Fig. 2.

Dimerization of the kinase domain is autoinhibitory. (A) Radiometric autophosphorylation assay of PKD1^KD and PKD3^KD. Error bars are the SD of two to four biologically independent experiments. Inset: Data points represent a reaction plateau at corresponding PKD^KD concentrations. Bottom: Representative autoradiograph of PKD1^KD samples compared to that of loading control (silver stain). (B) Substrate phosphorylation kinetics of PKD1^KD compared to those of ULD-mediated PKD1^KD dimers with either (Gly)₅ or (Gly)₁₀ linkers between the ULD and kinase domains. Assay performed at concentrations corresponding to monomeric PKD1^KD. Error bars are the SD of n biologically independent experiments.
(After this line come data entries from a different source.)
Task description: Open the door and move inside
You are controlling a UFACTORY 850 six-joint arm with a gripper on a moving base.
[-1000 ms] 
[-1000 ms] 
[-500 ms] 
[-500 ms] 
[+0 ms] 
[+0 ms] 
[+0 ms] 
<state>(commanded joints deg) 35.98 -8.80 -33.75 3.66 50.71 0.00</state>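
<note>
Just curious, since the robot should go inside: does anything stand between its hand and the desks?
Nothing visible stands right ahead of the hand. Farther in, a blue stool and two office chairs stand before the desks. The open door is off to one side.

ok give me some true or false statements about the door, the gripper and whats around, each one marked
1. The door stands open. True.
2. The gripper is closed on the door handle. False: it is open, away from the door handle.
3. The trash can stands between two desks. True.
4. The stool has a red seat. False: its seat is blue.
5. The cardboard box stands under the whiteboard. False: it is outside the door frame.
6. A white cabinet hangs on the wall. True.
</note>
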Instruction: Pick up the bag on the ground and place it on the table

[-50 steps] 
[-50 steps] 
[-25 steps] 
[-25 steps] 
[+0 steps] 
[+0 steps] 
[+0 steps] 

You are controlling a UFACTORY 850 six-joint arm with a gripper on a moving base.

Table indicates the number (n) of replicates and the values for k_cat derived from a linear regression in the linear range. (C) Autophosphorylation kinetics of wild-type PKD1^KD compared to those of monomeric PKD1^KD E787K at low (50 nM) and high (5 μM) concentrations. Error bars are the SD of three biologically independent experiments. (D) PKD1 activation loop phosphorylation in HEK293T cells. Wild-type PKD1 (black) and PKD1 E787K (cyan).